| ABOUT THIS TASK |
When you reach the line with "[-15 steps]" in the data below, begin printing lines exactly, and stop once the line with "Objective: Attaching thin" has been printed.
★ ★ ★
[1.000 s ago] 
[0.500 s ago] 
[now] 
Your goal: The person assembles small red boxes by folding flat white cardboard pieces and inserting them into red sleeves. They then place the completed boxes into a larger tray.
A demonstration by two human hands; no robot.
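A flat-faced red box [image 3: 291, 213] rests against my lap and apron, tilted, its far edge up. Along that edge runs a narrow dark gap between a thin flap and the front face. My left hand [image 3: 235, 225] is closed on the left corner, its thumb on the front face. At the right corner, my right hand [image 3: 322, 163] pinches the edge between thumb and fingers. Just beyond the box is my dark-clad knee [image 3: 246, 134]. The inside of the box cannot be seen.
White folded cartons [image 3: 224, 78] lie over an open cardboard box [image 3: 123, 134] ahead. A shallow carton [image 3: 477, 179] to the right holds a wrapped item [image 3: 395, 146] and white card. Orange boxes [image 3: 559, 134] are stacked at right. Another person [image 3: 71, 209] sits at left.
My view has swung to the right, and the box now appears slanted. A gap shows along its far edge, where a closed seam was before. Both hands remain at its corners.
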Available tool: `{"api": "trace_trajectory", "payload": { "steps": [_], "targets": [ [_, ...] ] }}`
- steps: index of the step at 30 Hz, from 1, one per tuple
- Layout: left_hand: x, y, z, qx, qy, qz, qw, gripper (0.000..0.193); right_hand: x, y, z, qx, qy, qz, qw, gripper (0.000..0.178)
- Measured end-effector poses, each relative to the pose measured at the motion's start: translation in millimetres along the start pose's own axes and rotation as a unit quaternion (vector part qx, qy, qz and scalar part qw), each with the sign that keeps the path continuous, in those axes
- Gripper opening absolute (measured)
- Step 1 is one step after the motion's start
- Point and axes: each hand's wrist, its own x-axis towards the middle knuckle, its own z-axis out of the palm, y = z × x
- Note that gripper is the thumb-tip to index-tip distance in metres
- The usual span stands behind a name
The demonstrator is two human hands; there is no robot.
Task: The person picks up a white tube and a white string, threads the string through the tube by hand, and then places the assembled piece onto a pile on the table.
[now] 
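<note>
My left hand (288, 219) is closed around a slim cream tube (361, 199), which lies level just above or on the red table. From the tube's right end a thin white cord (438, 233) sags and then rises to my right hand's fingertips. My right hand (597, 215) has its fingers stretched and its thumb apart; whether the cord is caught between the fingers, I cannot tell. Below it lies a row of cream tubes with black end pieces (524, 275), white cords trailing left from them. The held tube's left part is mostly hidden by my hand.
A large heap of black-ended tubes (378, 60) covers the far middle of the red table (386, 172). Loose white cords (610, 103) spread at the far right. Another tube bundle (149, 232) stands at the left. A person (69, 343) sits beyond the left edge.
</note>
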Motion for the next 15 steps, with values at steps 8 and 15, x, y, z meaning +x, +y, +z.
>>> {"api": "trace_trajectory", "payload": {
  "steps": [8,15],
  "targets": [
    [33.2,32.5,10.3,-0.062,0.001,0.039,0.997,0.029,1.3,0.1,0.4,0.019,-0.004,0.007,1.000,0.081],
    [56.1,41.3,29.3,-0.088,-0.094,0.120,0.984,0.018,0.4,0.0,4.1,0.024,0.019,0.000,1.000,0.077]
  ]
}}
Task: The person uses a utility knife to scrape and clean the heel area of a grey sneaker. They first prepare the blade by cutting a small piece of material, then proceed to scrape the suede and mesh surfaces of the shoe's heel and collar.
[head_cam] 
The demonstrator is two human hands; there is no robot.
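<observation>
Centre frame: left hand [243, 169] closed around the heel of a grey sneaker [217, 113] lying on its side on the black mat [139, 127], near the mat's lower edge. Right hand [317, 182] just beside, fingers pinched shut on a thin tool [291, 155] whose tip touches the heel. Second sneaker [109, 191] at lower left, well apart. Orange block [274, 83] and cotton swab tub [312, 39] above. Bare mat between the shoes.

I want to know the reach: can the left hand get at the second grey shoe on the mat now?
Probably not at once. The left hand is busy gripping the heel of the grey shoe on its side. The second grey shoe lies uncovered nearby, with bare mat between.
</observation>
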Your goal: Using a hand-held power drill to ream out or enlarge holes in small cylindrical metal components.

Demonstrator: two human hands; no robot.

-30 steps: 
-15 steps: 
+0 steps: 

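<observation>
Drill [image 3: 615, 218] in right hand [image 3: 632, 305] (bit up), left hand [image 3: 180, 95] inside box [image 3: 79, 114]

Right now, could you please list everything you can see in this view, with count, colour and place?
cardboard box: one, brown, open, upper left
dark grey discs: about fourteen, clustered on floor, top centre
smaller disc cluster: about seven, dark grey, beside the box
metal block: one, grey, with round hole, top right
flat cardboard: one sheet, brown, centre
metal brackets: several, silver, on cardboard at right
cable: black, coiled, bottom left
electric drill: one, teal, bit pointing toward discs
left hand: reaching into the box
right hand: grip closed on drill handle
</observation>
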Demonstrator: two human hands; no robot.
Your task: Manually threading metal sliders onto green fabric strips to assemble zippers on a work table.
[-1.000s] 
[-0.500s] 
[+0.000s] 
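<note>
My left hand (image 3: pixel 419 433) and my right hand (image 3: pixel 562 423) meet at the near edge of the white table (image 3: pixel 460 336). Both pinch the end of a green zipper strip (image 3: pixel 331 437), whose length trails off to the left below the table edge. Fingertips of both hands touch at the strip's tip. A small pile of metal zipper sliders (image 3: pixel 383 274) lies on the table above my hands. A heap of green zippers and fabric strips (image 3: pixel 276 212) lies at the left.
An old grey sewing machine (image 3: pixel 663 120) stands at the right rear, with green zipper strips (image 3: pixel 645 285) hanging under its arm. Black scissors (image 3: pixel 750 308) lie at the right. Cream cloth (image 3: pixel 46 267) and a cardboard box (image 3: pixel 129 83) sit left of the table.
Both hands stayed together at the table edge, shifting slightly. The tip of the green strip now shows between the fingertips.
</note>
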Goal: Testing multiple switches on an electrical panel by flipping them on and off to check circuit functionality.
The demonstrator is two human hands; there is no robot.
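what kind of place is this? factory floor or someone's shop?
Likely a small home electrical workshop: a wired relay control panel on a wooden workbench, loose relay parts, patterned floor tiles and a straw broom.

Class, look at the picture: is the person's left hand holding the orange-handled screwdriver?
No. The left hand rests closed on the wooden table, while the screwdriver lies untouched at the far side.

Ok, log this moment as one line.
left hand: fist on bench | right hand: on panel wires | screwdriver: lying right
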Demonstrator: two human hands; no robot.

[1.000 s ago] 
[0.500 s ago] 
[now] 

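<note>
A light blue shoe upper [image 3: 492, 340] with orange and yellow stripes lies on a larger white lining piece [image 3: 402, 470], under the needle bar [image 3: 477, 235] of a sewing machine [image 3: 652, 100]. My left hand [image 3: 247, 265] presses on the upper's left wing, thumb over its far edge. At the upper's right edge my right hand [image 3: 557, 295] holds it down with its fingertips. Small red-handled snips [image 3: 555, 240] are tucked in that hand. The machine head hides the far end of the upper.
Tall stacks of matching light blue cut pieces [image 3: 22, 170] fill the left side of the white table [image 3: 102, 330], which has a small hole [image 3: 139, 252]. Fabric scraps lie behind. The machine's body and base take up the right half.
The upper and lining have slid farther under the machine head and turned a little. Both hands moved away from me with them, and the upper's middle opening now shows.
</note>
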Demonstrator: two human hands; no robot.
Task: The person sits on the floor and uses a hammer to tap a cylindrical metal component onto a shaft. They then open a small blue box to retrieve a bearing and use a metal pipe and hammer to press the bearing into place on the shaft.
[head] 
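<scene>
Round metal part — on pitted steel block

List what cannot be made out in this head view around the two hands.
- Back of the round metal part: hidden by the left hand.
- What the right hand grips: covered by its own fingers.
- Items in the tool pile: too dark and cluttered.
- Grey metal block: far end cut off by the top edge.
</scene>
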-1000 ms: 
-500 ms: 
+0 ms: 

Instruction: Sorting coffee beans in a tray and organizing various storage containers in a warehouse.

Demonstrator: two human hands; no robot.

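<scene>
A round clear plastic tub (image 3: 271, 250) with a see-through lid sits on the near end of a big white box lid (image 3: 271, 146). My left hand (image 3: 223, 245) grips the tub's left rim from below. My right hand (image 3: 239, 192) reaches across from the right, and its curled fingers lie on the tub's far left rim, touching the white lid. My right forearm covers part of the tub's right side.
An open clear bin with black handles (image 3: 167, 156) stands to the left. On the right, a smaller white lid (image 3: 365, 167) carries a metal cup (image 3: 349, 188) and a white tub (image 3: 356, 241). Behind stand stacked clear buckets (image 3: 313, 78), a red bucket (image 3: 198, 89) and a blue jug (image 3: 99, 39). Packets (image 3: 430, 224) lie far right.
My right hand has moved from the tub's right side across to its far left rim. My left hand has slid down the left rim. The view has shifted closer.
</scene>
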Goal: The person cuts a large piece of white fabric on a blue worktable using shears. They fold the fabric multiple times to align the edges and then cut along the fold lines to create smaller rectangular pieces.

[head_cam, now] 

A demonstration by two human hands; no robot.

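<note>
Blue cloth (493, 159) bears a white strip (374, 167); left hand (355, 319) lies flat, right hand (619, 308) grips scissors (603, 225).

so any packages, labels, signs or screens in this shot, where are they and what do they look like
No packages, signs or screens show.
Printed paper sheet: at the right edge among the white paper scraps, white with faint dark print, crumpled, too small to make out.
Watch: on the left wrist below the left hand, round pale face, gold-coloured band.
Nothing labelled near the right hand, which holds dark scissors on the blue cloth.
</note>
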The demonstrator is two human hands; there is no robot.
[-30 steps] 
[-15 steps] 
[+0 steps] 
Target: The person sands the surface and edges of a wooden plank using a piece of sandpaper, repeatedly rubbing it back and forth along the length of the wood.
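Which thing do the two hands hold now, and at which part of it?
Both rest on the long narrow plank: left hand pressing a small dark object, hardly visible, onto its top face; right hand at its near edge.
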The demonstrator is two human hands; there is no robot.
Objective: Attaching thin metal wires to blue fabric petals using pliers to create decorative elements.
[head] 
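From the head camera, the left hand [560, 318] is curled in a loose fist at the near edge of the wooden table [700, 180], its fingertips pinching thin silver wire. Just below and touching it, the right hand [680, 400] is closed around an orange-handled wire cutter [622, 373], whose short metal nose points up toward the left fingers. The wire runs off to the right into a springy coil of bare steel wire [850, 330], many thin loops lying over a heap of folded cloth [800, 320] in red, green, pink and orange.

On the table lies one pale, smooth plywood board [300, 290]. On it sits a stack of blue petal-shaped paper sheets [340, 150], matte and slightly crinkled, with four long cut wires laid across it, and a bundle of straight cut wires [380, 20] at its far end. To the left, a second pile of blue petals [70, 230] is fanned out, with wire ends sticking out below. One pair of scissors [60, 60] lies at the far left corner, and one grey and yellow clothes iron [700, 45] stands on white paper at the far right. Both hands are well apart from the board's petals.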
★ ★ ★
| PROBLEM SOLUTION |
[-15 steps] 
[+0 steps] 
Target: The person sands the surface and edges of a wooden plank using a piece of sandpaper, repeatedly rubbing it back and forth along the length of the wood.
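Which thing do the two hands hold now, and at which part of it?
Both rest on the long narrow plank: left hand pressing a small dark object, hardly visible, onto its top face; right hand at its near edge.
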The demonstrator is two human hands; there is no robot.
Objective: Attaching thin metal wires to blue fabric petals using pliers to create decorative elements.

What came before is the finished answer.